11
Apr
11

The CCP Brand

Recently, Keith Neilson wrote about his loss of faith in CCP over its recent incident. While others pointed out that it needs to be kept in perspective, the points remains that CCP is damaging its most important asset: its brand.

One of the many blogs I read is that of Seth Godin, who uses phrases such as The New Economy and Thought Workers with no discernable ironic intent. Despite that, he has many interesting things to say. In particular, he has a firm grasp of the difference between safe and bold and the ramifications it makes on a business or individual.

CCP started off bold, as all startups do, with a very different ideas about what an MMO should be, and a unique approach to accomplishing it. I won’t enumerate the risks they took, but they were substantial, and paid off handsomely. CCP is now at a crossroads; trying to continue to be bold with such things as Incarna and Dust 514, while trying to uphold quality on their existing brands. I suspect they’re spread too thin and it shows, but I also acknowledge that they must continue to be bold because that is where they must position themselves in the market.

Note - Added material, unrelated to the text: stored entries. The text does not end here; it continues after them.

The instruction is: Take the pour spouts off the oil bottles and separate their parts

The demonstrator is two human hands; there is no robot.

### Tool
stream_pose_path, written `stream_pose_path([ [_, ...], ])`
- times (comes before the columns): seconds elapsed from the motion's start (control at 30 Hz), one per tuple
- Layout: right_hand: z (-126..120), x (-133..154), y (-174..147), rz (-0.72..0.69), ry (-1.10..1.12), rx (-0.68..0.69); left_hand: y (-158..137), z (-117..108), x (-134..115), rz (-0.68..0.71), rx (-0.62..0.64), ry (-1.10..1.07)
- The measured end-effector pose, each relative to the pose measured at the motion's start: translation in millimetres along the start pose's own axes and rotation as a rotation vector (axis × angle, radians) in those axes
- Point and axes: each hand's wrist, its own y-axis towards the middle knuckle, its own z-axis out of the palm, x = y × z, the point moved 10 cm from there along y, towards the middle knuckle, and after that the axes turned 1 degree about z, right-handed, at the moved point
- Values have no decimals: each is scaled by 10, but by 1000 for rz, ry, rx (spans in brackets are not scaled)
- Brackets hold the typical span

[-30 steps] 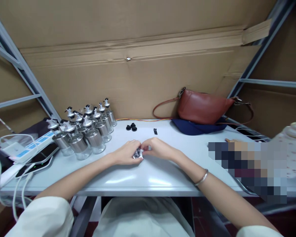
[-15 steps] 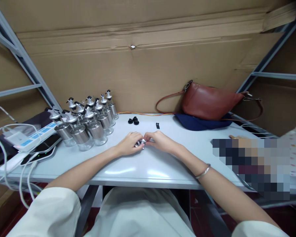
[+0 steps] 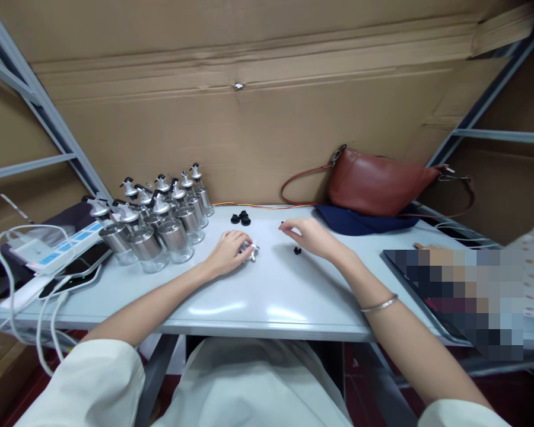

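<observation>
the fingers of the left hand (image 3: 228,251) are curled around small silver parts (image 3: 253,255) at the table (image 3: 258,296), while i cannot tell whether those of the right hand (image 3: 310,236), bent above it, pinch anything. a small black piece (image 3: 298,251) lies just below the right hand. farther back stand glass oil dispensers (image 3: 175,238), round black stoppers (image 3: 241,219) and a brown handbag (image 3: 378,184).

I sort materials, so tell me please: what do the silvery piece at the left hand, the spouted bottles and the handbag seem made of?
Silvery piece: glossy; bright highlights suggest metal, possibly coated plastic.
Spouted bottles: transparent and shiny, probably glass, possibly plastic; the satin grey bands look like steel.
Handbag: smooth leather or imitation, judging by its soft sheen.
</observation>
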Motion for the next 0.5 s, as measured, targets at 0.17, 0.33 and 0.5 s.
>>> stream_pose_path([
  [0.17, -137, -239, 2, 37, -2, -79, 224, -231, 252, -30, -116, 244],
  [0.33, -146, -262, 1, 18, 13, -115, 669, -188, 402, 66, -19, 419],
  [0.5, -143, -323, 1, 35, 18, -116, 900, 37, 427, 158, 108, 520],
])
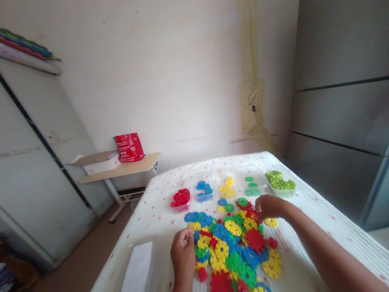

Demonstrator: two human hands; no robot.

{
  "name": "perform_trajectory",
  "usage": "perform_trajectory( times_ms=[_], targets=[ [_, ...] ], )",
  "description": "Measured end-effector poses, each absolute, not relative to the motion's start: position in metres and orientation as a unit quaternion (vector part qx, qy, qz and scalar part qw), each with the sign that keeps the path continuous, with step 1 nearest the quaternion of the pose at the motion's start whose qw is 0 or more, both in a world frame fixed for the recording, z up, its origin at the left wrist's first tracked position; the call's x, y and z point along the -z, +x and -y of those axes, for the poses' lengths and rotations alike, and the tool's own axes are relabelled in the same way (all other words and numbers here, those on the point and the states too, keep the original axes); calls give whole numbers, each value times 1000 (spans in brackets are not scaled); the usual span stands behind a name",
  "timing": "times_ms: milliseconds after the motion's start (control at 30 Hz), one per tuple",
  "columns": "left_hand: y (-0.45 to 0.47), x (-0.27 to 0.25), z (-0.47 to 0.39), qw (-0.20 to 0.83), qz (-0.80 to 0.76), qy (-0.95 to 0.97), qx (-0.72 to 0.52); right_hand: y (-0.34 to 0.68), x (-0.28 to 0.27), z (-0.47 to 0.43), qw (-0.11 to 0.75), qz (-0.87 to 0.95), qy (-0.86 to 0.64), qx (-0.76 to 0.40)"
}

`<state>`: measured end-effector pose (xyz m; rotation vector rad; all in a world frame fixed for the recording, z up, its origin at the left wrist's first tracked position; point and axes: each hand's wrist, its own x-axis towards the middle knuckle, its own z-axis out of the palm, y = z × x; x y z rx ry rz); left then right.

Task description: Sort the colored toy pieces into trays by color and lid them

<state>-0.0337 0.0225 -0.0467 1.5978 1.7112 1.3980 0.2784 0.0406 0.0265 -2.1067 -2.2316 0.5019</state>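
A heap of plastic building pieces covers the middle of the table: notched yellow discs [233, 227], blue discs [220, 230], green discs [247, 275], red toothed squares [221, 288] and small red blocks [202, 274]. My left hand [183, 254] is at the heap's left edge, fingers curled together beside blue and yellow discs. Over the far right side of the heap, my right hand [270, 206] has its fingertips pinched down near red pieces. Whatever either hand may grip is too small or hidden to make out.
Clear boxes stand in a row behind the heap, holding red pieces [180, 198], blue discs [204, 189], yellow discs [227, 188], green discs [250, 182] and light-green pieces [280, 180]. Left of my left hand lies a clear container with a white slab [137, 272].
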Motion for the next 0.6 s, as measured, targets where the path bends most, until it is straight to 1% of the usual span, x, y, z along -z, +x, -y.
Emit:
perform_trajectory(
  times_ms=[133,300,400,600],
  targets=[
    [-33,46,-22,213,-618,571,-497,271,-19,-44,14,719,-679,-145],
    [-33,45,-22,221,-616,573,-494,281,-22,-46,28,726,-674,-133],
    [-33,45,-22,223,-609,574,-500,284,-23,-46,30,724,-674,-145],
    [-33,44,-22,226,-614,566,-502,273,-18,-43,3,718,-673,-177]
  ],
)
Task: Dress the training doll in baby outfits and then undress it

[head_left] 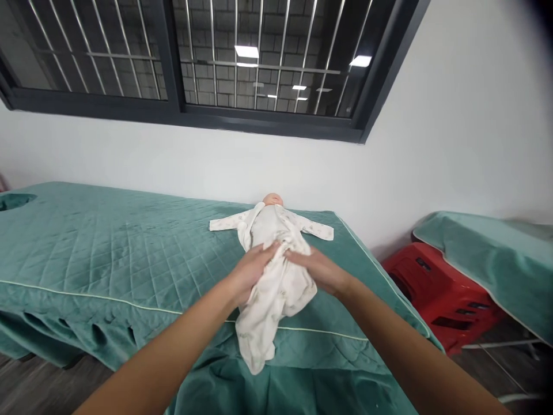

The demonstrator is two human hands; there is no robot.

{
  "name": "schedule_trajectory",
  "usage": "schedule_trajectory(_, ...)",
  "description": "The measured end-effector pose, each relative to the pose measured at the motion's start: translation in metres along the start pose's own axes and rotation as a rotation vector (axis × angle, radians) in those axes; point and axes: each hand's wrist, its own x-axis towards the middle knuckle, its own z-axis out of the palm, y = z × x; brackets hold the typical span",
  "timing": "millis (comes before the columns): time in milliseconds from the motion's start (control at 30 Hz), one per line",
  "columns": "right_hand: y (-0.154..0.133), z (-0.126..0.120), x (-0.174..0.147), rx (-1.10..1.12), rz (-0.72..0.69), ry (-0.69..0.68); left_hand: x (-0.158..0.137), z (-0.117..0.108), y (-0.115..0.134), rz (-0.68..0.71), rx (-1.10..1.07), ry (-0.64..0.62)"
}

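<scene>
A baby doll (273, 199) lies on its back on the green quilted bed, its head toward the wall. White printed baby clothes (317, 228) cover its body, with both sleeves spread out to the sides. My left hand (254, 268) grips the lower part of the garment from the left, fingers bunched in the cloth. From the right, my right hand (315, 266) holds the same gathered cloth near the doll's middle. A loose leg of the garment (256, 340) hangs over the bed's front edge. The doll's legs are hidden by cloth and hands.
The green bed (129, 248) stretches left, with a face hole (15, 200) at its far left. Red plastic stools (436, 288) stand right of it, beside another green-covered bed (496, 253). A white wall and a barred window (259, 69) are behind.
</scene>
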Motion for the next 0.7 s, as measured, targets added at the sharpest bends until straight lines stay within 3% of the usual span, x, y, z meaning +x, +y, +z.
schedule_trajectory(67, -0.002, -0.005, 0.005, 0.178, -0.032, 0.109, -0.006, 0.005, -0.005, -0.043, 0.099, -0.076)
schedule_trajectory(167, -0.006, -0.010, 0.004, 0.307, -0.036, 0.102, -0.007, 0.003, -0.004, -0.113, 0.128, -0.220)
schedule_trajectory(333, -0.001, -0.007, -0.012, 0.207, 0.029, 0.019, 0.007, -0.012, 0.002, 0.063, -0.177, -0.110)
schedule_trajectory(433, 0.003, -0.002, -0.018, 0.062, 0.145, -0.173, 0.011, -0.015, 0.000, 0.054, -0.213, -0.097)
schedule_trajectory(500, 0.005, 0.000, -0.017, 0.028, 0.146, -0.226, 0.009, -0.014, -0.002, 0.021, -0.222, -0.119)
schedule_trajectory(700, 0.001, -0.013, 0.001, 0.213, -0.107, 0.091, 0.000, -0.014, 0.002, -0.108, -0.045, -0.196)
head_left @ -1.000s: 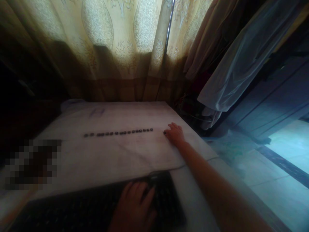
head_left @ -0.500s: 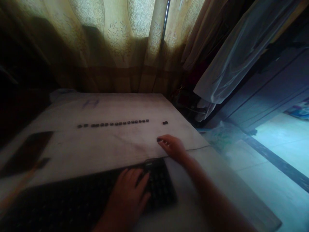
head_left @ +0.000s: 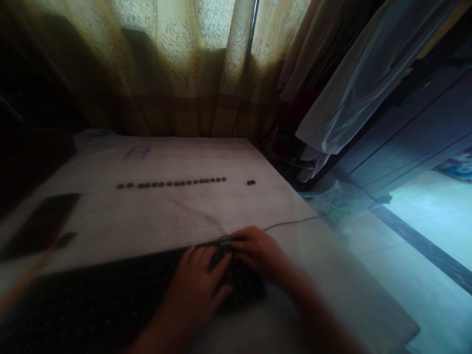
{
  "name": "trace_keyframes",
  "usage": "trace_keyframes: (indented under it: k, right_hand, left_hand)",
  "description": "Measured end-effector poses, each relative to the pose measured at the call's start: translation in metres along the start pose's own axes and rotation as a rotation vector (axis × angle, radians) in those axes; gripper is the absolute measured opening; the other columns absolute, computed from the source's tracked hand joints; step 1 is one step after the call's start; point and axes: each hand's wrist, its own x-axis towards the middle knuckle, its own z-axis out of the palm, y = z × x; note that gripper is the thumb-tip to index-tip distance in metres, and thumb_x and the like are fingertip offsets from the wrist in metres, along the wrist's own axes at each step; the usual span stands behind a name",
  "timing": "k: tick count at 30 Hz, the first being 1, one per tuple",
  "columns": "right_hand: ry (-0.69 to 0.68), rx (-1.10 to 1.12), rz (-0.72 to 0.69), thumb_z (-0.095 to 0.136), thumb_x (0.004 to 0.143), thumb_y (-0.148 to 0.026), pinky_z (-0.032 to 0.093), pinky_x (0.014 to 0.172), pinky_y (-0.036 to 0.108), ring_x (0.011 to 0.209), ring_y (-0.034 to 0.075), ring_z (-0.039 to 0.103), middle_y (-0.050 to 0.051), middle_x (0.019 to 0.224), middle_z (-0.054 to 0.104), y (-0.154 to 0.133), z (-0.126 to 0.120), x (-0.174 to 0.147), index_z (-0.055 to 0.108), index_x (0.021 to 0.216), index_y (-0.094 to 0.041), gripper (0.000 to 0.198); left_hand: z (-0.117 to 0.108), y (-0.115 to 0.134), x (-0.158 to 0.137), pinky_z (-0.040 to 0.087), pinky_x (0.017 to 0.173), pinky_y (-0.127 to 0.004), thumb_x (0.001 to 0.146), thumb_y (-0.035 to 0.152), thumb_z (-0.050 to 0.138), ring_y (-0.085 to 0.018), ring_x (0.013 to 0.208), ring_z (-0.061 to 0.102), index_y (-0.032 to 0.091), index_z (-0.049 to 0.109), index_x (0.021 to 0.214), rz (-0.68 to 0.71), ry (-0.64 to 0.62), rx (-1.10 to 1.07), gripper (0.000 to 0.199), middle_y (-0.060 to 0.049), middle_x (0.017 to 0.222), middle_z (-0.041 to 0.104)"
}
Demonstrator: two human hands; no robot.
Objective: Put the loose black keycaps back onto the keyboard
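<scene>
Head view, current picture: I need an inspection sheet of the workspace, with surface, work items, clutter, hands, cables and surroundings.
Surface: pale tabletop, purple mark near the far edge.
Work items: black keyboard; beyond it, a row of small dark pieces, with a dark cluster apart to its right.
Clutter: dark flat object and orange stick-like item at left, too blurred to identify.
Hands: left hand over the keyboard; right hand at its far right part; grips unclear.
Cables: one thin cable runs toward the table's right edge.
Surroundings: patterned curtain, hanging clothes, tiled floor.
</scene>
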Motion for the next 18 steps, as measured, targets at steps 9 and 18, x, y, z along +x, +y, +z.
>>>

Godin has a lot to say about many topics, but a few recent ones that struck me as especially relevant for CCP at the moment are:

Sometimes you have to remove members of your team if they are causing you damage.

When a car rental franchise rips off a customer, all outlets of the franchise suffer.

Seems obvious, no? I wonder, then, why loyal and earnest members of the tribe hesitate to discipline, ostracize or expel the negative outliers.

Feedback must be easy:

In my experience, most of the problems are caused by ignorance and isolation, not incompetence or a lack of concern.

and especially this:

For any other good or service, the value of a free alternative that was any good would be infinite–free airplane tickets, free dinners at the cafe… When it comes to content, though, we rarely compare the experience with other content at a similar price. We compare it to perfect.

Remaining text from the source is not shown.